PhD students and early career academics often share their anxieties about embarking on research which is sensitive in nature. Thankfully there is now a growing body of literature that can help students and academics considering research on difficult topics (in areas such as death and dying, sexuality and domestic abuse) to navigate some of the most challenging issues. Such literature often centres on the importance of self-care and the care and safety of participants (Dickson-Swift et al 2009, Johnson & Clarke 2003, McCosker et al 2001). Whenever I am invited to talk about sensitive research, I also seek to stress two key issues: firstly that sensitive research is not something to be feared and avoided but approached ‘sensitively’ and secondly that it is ok to ‘feel’ things and get emotional during research. The methodological concept of Verstehen, first advanced by Weber, emphasised the importance of developing empathy and deep understanding of other peoples’ actions and experiences. To feel things deeply in research not only helps to facilitate the collection of good quality data, but, can also act as an important reminder of why we do social research in the first place. Everyday social life is ‘dual-edged’, it can be pleasurable, but is also often fraught with experiences that are deeply traumatic and challenging. As sociologists we need to make sure we incorporate accounts of this difficult side of life into our analyses, no matter how hard and uncomfortable that might be.

References

Dickson-Swift, V., James, E. L., Kippen, S., & Liamputtong, P. (2009). Researching sensitive topics: Qualitative research as emotion work. Qualitative Research, 9, 61–79.

Johnson, B., & Clarke, J. M. (2003). Collecting sensitive data: The impact on researchers. Qualitative Health Research, 13, 421–434.

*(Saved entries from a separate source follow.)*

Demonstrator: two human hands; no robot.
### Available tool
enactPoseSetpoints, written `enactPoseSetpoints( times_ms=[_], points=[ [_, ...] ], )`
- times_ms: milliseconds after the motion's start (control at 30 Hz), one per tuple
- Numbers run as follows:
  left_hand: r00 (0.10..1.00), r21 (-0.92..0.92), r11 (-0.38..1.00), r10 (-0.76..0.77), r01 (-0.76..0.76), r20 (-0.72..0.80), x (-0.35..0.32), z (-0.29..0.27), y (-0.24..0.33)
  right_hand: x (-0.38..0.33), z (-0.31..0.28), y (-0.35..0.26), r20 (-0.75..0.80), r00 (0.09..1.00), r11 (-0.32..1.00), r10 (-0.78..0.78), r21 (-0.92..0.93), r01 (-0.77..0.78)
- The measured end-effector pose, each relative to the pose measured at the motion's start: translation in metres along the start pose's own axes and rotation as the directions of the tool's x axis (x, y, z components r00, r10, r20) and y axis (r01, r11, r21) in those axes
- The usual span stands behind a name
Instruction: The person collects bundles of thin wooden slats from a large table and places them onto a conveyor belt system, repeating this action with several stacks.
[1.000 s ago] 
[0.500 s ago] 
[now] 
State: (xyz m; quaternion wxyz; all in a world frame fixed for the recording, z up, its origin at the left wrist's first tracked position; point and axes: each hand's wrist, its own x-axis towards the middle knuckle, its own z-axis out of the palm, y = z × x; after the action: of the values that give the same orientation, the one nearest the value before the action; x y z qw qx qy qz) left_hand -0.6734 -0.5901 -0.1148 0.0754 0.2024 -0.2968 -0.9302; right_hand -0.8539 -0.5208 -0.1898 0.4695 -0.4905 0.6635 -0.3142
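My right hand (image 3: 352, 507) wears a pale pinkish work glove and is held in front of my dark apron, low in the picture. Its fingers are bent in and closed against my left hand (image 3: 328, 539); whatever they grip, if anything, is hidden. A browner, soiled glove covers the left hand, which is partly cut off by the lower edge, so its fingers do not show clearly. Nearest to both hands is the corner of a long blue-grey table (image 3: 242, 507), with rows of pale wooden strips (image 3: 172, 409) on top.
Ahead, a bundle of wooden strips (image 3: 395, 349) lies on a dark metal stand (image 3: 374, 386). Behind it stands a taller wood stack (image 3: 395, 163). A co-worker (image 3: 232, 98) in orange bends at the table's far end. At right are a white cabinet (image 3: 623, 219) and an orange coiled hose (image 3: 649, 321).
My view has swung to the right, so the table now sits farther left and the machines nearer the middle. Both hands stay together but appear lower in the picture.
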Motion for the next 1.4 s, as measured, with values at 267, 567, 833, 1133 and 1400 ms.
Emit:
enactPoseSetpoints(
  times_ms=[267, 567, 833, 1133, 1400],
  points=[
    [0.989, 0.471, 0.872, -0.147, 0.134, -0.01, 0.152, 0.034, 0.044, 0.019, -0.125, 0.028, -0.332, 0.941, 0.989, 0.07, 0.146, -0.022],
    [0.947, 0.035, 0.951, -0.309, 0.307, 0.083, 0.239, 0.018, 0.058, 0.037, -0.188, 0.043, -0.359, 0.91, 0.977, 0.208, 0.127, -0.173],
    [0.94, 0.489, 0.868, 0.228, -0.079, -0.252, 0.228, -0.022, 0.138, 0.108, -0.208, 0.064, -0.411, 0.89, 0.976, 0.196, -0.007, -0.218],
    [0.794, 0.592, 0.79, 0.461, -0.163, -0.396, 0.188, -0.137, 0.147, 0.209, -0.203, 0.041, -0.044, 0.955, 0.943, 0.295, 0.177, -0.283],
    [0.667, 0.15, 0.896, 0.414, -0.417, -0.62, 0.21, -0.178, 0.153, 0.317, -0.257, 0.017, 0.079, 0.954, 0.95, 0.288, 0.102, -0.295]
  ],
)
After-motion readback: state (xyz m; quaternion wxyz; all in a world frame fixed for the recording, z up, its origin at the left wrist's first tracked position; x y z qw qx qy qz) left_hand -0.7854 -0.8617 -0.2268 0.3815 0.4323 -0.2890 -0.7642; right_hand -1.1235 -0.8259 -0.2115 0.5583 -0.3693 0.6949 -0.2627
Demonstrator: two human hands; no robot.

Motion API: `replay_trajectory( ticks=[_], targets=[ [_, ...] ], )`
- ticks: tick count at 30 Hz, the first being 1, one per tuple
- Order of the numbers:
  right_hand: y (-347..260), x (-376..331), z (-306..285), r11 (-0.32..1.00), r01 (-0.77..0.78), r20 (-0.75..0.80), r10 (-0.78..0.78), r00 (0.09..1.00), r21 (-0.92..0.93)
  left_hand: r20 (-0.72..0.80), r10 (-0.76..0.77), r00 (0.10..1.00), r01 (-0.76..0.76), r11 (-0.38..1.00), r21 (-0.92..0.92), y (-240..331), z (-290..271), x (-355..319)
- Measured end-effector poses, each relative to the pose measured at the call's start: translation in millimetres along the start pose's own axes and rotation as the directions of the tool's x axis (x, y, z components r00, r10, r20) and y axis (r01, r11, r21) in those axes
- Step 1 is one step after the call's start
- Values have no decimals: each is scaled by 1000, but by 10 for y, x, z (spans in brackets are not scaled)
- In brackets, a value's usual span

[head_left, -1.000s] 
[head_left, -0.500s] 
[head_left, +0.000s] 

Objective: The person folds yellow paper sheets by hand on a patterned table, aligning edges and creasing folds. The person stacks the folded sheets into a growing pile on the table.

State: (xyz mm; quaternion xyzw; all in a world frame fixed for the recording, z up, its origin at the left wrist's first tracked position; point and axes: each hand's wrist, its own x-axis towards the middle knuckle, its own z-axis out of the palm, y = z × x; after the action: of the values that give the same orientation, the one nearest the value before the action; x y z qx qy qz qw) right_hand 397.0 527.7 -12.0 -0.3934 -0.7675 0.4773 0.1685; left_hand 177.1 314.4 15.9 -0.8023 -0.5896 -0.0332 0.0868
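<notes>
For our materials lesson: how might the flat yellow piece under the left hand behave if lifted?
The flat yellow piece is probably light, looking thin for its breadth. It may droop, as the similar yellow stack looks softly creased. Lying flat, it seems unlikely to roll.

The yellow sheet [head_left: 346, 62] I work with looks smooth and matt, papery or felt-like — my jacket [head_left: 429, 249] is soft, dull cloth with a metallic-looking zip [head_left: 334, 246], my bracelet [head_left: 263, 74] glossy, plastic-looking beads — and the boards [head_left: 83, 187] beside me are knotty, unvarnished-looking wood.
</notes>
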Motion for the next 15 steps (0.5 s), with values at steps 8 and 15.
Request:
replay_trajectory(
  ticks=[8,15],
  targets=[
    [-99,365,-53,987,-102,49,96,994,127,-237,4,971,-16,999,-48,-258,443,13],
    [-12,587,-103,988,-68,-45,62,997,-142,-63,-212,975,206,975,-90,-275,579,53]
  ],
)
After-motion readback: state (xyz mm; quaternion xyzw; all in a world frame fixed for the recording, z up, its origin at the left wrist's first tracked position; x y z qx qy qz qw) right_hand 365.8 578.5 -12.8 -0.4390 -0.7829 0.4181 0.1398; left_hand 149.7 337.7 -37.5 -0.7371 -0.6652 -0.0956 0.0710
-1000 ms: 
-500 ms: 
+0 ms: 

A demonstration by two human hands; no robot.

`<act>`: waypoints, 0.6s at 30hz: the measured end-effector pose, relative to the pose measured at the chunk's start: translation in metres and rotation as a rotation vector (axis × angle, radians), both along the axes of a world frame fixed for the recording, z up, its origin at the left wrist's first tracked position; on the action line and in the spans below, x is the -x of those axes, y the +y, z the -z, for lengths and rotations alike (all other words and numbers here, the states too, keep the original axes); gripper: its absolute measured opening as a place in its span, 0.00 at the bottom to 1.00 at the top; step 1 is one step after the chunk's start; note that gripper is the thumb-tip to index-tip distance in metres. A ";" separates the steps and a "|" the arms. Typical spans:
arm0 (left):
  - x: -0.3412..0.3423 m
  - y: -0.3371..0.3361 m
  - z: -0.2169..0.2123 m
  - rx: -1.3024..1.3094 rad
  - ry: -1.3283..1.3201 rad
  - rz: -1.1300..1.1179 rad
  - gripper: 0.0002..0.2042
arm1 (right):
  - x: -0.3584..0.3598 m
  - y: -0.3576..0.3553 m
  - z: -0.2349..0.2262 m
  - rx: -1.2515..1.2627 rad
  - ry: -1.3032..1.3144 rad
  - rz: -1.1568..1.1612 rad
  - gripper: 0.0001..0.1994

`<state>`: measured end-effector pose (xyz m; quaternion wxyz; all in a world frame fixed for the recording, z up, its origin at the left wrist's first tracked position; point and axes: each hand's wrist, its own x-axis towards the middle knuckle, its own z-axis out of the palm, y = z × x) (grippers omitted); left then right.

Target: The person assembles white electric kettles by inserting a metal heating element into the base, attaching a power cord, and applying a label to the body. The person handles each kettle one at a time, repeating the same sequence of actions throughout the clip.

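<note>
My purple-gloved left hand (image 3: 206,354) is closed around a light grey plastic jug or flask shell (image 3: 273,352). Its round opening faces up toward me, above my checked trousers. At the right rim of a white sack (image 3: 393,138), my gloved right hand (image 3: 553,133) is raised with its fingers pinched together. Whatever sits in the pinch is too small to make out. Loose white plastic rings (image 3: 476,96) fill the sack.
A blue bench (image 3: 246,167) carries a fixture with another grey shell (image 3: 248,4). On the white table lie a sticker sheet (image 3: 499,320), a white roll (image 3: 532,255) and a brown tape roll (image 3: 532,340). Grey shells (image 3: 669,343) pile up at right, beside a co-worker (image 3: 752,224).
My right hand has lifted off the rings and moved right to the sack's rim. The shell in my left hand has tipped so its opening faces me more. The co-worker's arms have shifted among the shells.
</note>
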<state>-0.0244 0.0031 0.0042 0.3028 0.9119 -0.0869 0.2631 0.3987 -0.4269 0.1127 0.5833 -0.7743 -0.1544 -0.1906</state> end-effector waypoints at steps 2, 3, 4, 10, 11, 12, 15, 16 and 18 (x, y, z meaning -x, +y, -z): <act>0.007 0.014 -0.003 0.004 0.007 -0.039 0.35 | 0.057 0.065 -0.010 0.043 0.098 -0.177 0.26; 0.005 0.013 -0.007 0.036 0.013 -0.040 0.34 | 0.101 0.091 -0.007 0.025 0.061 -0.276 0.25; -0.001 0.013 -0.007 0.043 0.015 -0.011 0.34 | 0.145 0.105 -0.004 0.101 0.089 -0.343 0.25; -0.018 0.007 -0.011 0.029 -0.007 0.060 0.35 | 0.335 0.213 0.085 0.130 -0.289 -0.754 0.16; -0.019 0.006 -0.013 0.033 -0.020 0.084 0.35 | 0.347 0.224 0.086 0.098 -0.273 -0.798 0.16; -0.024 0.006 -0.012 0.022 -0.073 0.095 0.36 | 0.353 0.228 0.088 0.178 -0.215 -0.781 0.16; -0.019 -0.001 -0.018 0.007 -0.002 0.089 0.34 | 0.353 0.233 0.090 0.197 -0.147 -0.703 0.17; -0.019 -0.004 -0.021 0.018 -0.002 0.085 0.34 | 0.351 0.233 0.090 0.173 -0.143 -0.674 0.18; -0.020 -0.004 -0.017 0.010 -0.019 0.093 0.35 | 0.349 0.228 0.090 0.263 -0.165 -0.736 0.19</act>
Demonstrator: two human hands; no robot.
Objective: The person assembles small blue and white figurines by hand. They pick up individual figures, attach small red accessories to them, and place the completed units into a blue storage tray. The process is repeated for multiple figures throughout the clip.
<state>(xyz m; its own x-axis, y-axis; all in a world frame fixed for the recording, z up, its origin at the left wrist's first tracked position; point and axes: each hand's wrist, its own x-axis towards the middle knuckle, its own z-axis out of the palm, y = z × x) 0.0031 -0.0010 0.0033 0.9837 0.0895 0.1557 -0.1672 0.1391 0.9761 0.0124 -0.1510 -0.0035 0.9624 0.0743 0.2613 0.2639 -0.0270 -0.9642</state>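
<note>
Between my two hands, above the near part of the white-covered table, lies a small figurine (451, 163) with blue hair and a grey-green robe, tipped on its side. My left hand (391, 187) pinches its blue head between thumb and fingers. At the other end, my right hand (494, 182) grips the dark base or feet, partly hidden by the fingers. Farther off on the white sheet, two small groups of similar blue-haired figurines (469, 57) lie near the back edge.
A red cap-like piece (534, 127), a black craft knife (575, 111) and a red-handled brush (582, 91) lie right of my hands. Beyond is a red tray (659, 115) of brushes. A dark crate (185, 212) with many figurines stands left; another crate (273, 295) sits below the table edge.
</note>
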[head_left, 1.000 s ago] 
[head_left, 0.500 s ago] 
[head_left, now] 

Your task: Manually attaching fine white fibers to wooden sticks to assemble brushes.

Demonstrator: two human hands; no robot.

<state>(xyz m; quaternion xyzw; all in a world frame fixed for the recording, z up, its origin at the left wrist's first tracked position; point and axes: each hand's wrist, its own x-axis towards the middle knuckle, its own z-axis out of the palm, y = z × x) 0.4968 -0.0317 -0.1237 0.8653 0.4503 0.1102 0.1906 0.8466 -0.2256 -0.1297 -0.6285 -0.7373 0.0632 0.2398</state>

McCosker, H., Barnard, A., and Gerber, R. (2001) Undertaking Sensitive Research: Issues and Strategies for Meeting the Safety Needs of All Participants Forum: Qualitative Social Research, 2(1), http://www.qualitative-research.net/index.php/fqs/article/view/983/2143

Reed, K., and Ellis, J. (2019b). Uncovering Hidden Emotional Work: Professional Practice in Paediatric Post-Mortem. Sociologyhttps://doi.org/10.1177/0038038519868638

Reed, K. and Ellis, J. (2019a) Movement, materiality and the mortuary: Adopting go-along ethnography in research on fetal and neonatal postmortem Journal of Contemporary Ethnography 48(2): 209-235

[1]For information about different types of baby loss please see https://www.nhs.uk/

Professor Kate Reed is Director of Doctoral Training Programme at the University of Sheffield.